Task prompt | Print all of the data below exactly as it appears, leaving out every image.

# # # # #

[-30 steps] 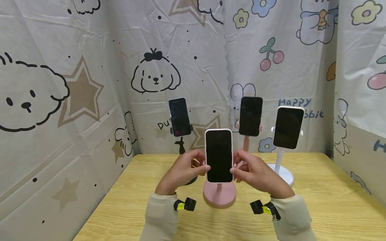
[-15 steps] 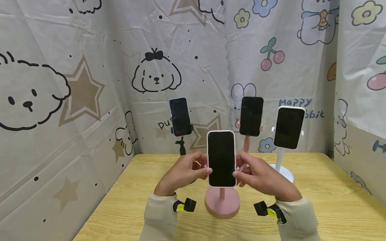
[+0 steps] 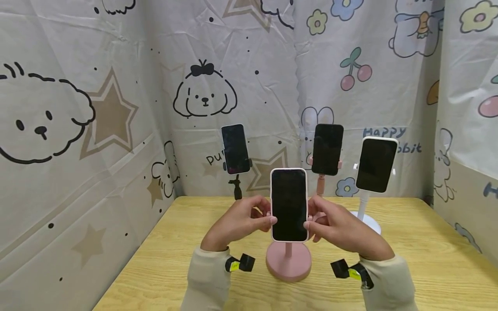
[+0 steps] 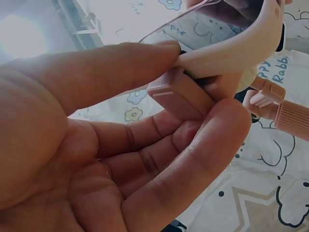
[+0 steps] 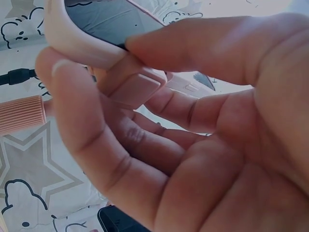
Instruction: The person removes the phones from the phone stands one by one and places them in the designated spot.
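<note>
A smartphone (image 3: 289,205) in a pale pink case stands upright, its screen dark, on a pink phone stand (image 3: 288,261). My left hand (image 3: 241,222) pinches the phone's left edge, thumb on the front and fingers behind. On the opposite edge my right hand (image 3: 338,224) does likewise. In the left wrist view, a pink clamp arm (image 4: 181,94) of the holder lies between thumb and fingers, against the case. The right wrist view has the other clamp arm (image 5: 133,89) in the same position. Much of the stand's neck is hidden behind the phone.
Behind stand three more phones on holders: a phone (image 3: 235,149) on a black stand, a black phone (image 3: 328,149) on a pink one, and a white-cased phone (image 3: 376,164) on a white one. The wooden table (image 3: 155,268) meets a printed curtain (image 3: 268,95) at the back.
The pink stand, with its phone, has moved nearer to me and slightly right, both hands keeping hold. The head view has shifted slightly. The phones behind stay put.
</note>
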Demonstrator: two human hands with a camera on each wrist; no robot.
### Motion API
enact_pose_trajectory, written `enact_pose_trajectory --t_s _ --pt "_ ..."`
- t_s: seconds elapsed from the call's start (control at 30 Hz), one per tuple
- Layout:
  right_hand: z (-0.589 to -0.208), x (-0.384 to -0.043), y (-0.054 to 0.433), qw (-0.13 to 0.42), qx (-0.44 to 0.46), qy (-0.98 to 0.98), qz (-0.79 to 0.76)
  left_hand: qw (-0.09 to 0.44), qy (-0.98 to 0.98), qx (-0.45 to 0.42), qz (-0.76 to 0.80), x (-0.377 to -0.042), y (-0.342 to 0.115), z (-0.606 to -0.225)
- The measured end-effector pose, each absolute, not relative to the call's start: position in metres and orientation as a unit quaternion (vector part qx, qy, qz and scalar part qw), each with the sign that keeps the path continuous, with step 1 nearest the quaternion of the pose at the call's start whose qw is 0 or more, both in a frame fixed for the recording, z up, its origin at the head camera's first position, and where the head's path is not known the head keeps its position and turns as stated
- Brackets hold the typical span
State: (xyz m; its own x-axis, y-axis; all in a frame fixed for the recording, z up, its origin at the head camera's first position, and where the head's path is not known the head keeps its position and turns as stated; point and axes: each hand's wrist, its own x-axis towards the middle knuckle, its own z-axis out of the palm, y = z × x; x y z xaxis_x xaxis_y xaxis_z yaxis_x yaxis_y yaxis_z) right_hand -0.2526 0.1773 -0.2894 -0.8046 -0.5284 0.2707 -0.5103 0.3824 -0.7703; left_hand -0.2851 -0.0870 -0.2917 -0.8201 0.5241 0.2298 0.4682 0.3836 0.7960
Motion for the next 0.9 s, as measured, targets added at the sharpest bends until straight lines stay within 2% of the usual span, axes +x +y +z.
enact_pose_trajectory --t_s 0.3,0.5,0.67,0.9 --pt "-0.289 -0.253 0.178 0.023 -0.305 0.828 -0.47 0.035 0.826 0.306 0.473 -0.287 -0.088 -0.293" --pt "-0.29 -0.254 0.18 0.023 -0.302 0.833 -0.464 0.056 0.813 0.315 0.487 -0.29 -0.091 -0.295" --pt "-0.29 -0.258 0.179 -0.02 -0.293 0.844 -0.449 0.068 0.808 0.33 0.483 -0.295 -0.095 -0.296" --pt "-0.294 -0.264 0.17 -0.093 -0.245 0.822 -0.505 0.075 0.795 0.32 0.509 -0.297 -0.102 -0.296"
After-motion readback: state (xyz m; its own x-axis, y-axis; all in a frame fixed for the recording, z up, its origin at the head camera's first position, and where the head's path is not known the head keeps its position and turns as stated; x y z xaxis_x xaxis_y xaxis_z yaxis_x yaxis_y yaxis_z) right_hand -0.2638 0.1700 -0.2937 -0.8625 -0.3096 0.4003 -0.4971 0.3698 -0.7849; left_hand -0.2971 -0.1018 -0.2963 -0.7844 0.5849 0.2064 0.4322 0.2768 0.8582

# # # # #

Answer box |
[-30 steps] 
[-15 steps] 
[+0 steps] 
[+0 steps] 
[+0 steps] 
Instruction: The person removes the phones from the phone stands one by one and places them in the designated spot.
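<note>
A smartphone (image 3: 289,205) in a pale pink case stands upright, its screen dark, on a pink phone stand (image 3: 288,261). My left hand (image 3: 241,222) pinches the phone's left edge, thumb on the front and fingers behind. On the opposite edge my right hand (image 3: 338,224) does likewise. In the left wrist view, a pink clamp arm (image 4: 181,94) of the holder lies between thumb and fingers, against the case. The right wrist view has the other clamp arm (image 5: 133,89) in the same position. Much of the stand's neck is hidden behind the phone.
Behind stand three more phones on holders: a phone (image 3: 235,149) on a black stand, a black phone (image 3: 328,149) on a pink one, and a white-cased phone (image 3: 376,164) on a white one. The wooden table (image 3: 155,268) meets a printed curtain (image 3: 268,95) at the back.
The pink stand, with its phone, has moved nearer to me and slightly right, both hands keeping hold. The head view has shifted slightly. The phones behind stay put.
</note>
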Demonstrator: two human hands with a camera on each wrist; no robot.
### Motion API
enact_pose_trajectory, written `enact_pose_trajectory --t_s _ --pt "_ ..."`
- t_s: seconds elapsed from the call's start (control at 30 Hz), one per tuple
- Layout:
  right_hand: z (-0.589 to -0.208), x (-0.384 to -0.043), y (-0.054 to 0.433), qw (-0.13 to 0.42), qx (-0.44 to 0.46), qy (-0.98 to 0.98), qz (-0.79 to 0.76)
  left_hand: qw (-0.09 to 0.44), qy (-0.98 to 0.98), qx (-0.45 to 0.42), qz (-0.76 to 0.80), x (-0.377 to -0.042), y (-0.342 to 0.115), z (-0.606 to -0.225)
- The measured end-effector pose, each absolute, not relative to the call's start: position in metres and orientation as a unit quaternion (vector part qx, qy, qz and scalar part qw), each with the sign that keeps the path continuous, with step 1 nearest the quaternion of the pose at the call's start whose qw is 0 or more, both in a frame fixed for the recording, z up, its origin at the head camera's first position, and where the head's path is not known the head keeps its position and turns as stated
- Brackets hold the typical span
State: (xyz m; its own x-axis, y-axis; all in a frame fixed for the recording, z up, its origin at the head camera's first position, and where the head's path is not known the head keeps its position and turns as stated; point and axes: each hand's wrist, its own x-axis towards the middle knuckle, its own z-axis out of the palm, y = z × x; x y z xaxis_x xaxis_y xaxis_z yaxis_x yaxis_y yaxis_z) right_hand -0.2526 0.1773 -0.2894 -0.8046 -0.5284 0.2707 -0.5103 0.3824 -0.7703; left_hand -0.2851 -0.0870 -0.2917 -0.8201 0.5241 0.2298 0.4682 0.3836 0.7960
Motion for the next 0.9 s, as measured, targets added at the sharpest bends until straight lines stay within 2% of the usual span, axes +x +y +z.
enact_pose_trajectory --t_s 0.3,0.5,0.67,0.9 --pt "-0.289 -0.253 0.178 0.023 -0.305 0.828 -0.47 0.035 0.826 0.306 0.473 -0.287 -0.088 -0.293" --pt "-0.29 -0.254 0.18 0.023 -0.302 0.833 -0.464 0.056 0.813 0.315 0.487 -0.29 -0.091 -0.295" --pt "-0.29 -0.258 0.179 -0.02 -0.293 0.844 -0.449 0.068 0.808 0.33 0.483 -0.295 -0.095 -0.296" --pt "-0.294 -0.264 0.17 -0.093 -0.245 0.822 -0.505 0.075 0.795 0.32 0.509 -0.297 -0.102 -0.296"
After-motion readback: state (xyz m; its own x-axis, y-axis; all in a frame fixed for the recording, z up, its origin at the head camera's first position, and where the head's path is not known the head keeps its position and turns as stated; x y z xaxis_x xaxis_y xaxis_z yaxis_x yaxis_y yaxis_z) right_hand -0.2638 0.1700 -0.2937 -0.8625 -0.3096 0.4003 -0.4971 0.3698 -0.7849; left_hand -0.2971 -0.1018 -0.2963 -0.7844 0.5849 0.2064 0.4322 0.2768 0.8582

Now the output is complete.